The last two lines are interesting, since we tend to think of moral behavior and moral law as more than just “doing no evil” to others.  But the system that looks most like a list of behaviors to be avoided are the enumerated commandments (You shall not… etc).  Love your neighbor as yourself satisfies all of these negatively framed commandments, and then goes beyond what they require, past the mere absence of evil to a positive good.

Still, it’s much easier to picture how to follow the first, commandment-based law than the broader, love-based law.  Paul’s letter singles out specific actions that are betrayals of love, but, in this chapter, does not provide any examples of how to love the neighbor as yourself, in ways that go beyond refraining from harm.

If we want to learn how to live a richer life than one that simply satisfies the 10 commandments, we can look to the saints for variagated portraits of lives lived in love.  We have to turn to the particular, rather than universal axioms, since, although there are many generic ways to violate/harm people in general, the ways of being good to a specific person are often particular to them and their circumstances.  (We can generalize some higher order rules, but they don’t get much more specific than “You shall love your neighbor as yourself” or “Don’t treat people as things”).

It’s easy to stick to the easy to articulate list of proscribed actions and to shy away from the responsibility of choosing positive action.  And sometimes, we fail at this task at an institutional, church-wide level.  As Eve Tushnet wrote in The American Conservative:

Right now gay teens hear a robust “Yes!” from the mainstream media and gay culture.

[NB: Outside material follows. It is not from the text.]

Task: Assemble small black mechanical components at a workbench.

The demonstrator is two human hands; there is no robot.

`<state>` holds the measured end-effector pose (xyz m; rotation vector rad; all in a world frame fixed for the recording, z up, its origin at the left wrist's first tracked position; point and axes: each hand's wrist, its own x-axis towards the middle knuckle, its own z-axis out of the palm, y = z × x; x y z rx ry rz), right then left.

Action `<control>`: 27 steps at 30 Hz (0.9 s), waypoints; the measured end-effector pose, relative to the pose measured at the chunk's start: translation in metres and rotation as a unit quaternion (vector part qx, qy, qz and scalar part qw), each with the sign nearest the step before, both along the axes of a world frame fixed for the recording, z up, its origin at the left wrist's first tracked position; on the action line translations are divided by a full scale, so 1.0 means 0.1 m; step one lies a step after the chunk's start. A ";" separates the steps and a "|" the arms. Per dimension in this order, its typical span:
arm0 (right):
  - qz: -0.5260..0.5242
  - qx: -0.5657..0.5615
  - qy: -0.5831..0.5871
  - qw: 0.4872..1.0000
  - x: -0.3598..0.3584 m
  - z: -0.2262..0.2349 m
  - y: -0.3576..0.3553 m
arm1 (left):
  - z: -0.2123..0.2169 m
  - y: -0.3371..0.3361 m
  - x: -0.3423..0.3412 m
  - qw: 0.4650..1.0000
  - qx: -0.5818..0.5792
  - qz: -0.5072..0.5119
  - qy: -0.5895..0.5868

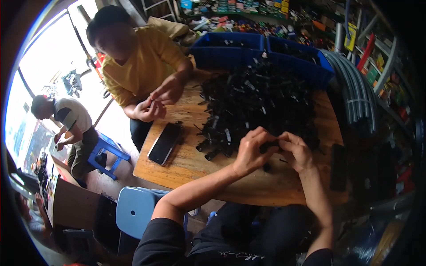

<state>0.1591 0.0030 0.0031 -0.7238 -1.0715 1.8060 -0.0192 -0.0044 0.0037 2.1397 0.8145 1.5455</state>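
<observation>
A small black part [269,146] was held between both hands, above the near edge of the wooden table [186,164]. The left hand [248,153] and the right hand [296,151] had their fingers closed narrowly on it. Just behind lay a big pile of black parts [257,102], reaching the far edge, where two blue bins [213,55] stood. A black phone [164,142] lay near the left edge, beside another person's hands [157,99].

Dark-screened phone [164,143] on table; colourful packages [248,6] on shelves.
</observation>
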 end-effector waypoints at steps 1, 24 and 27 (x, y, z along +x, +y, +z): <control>0.008 0.002 -0.004 1.000 0.04 -0.05 0.03 | -0.01 0.02 0.00 1.000 -0.009 -0.006 -0.010; -0.159 0.529 -0.394 0.735 -0.06 0.19 -0.08 | 0.06 0.26 -0.12 0.837 -0.445 -0.139 -0.287; -0.184 0.581 -0.444 0.657 -0.13 0.17 -0.07 | 0.04 0.21 -0.12 0.845 -0.443 -0.133 -0.268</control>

From the Church, they hear only a “No.” And you can’t have a vocation of not-gay-marrying and not-having-sex. You can’t have a vocation of No.

In her new book (out next month!) Gay and Catholic, Eve makes real progress toward articulating vocations of Yes, and, yes, that’s vocations plural.  The dichotomy of marriage or monkhood that some Catholic teens and twentysomethings entertain is the result of wanting a vocation of Yes, but only knowing of a limited number of options to say Yes to.  When at least one of those is stricken for queer Catholics, the paucity of positive visions for self-gift while single (which applies to heterosexual people, too) becomes a lot more obvious.

Eve’s book is an excellent contribution to the ongoing project of giving “Love thy neighbor as yourself” illustrations that are just as vivid and a good deal more varied than the famous ten “Thou Shalt Nots.”